= Work request =
For the entries that follow, state how many lines include the word "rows", giving the number and nothing else.

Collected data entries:

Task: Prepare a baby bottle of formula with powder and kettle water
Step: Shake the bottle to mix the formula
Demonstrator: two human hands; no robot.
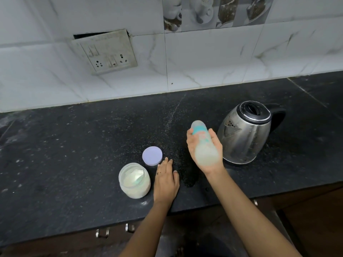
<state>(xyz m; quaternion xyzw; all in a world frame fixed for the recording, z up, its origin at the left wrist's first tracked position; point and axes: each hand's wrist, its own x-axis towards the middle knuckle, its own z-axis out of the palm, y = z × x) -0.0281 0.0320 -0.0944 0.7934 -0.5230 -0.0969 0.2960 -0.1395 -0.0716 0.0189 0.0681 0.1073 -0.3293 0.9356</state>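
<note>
two hands shown: the left hand (166, 180) rests flat and relaxed on the desk (74, 145) beside the open powder jar (134, 180), while the right hand (217, 145) grips, raised near the kettle (245, 134), the blurred baby bottle (203, 143), which we judge light, smooth-walled and best held mid-body.

Dark speckled tabletop (74, 145) below white marbled wall tiles (204, 58). A grimy socket plate (105, 52) sits tilted on the wall, with cup-picture tiles (213, 12) above right. Metal handles (102, 233) show under the front edge.
</note>
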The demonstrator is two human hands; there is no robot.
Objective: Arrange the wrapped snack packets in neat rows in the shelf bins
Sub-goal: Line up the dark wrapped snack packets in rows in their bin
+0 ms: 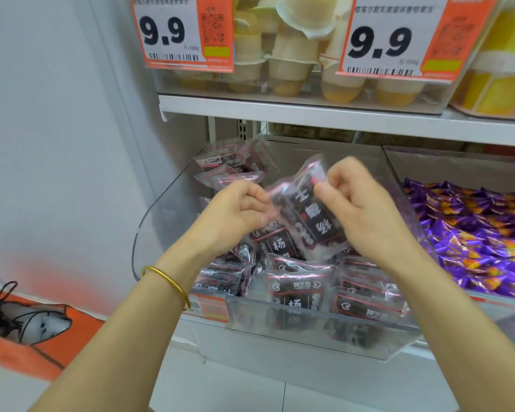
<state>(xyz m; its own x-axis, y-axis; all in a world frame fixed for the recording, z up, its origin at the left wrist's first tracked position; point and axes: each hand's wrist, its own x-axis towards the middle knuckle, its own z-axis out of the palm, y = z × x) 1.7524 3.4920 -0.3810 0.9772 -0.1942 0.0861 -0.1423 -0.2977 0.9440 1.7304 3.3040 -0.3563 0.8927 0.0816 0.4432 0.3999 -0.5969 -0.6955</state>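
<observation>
Glossy plastic packets (305, 215) in a clear smooth plastic bin (309, 331).

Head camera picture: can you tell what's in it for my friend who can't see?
A left hand and a right hand hold one dark, pink-edged snack packet above a clear bin of matching packets. Purple-wrapped snacks lie to its right; jelly cups and 9.9 price tags sit above.

You have two hands up: your left hand (238, 209) and your right hand (360, 203). They pinch one dark packet (306, 215). One gold bangle (168, 282) is on your left wrist. There are two price tags, one tag (173, 31) at 11 o'clock and one tag (390, 40) at 1 o'clock. You see two clear bins: the near bin (280, 346) at 6 o'clock and the side bin (428, 165) at 3 o'clock. The packets inside are too many to count.
</observation>
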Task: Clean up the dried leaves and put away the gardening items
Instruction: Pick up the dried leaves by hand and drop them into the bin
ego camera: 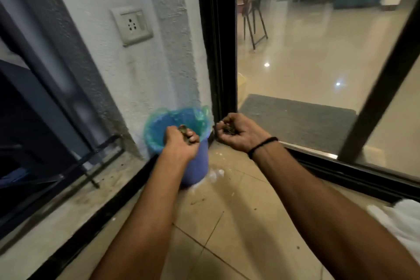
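A small blue bin (197, 166) lined with a blue-green plastic bag (159, 125) stands in the corner where the white wall meets the black door frame. My left hand (181, 143) hovers over the bin's opening, fingers closed on a clump of dried leaves (183, 130). My right hand (236, 135) is just right of the bin, palm up and cupped around more dried leaves (228, 130). A black band circles my right wrist.
A black sliding-door track (341, 166) runs along the right, with a grey doormat (295, 120) and a glossy indoor floor beyond. A folding chair (252, 18) stands inside. A low ledge with a black metal railing (68, 166) lies to the left. Specks of debris dot the beige tiles (216, 211).
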A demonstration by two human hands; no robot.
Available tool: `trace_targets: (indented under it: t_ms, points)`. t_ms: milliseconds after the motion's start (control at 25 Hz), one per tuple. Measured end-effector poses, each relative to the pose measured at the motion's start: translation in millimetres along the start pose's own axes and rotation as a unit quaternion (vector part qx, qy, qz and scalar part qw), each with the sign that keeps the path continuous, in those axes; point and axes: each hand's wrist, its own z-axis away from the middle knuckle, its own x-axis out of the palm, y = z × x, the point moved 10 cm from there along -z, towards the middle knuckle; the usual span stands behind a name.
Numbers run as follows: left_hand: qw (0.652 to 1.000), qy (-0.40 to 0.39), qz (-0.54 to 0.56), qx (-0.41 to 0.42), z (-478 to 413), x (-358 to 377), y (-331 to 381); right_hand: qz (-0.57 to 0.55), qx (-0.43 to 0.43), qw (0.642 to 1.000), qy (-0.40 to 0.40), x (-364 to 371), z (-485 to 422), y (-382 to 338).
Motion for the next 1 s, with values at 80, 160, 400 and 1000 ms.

= Problem solution =
2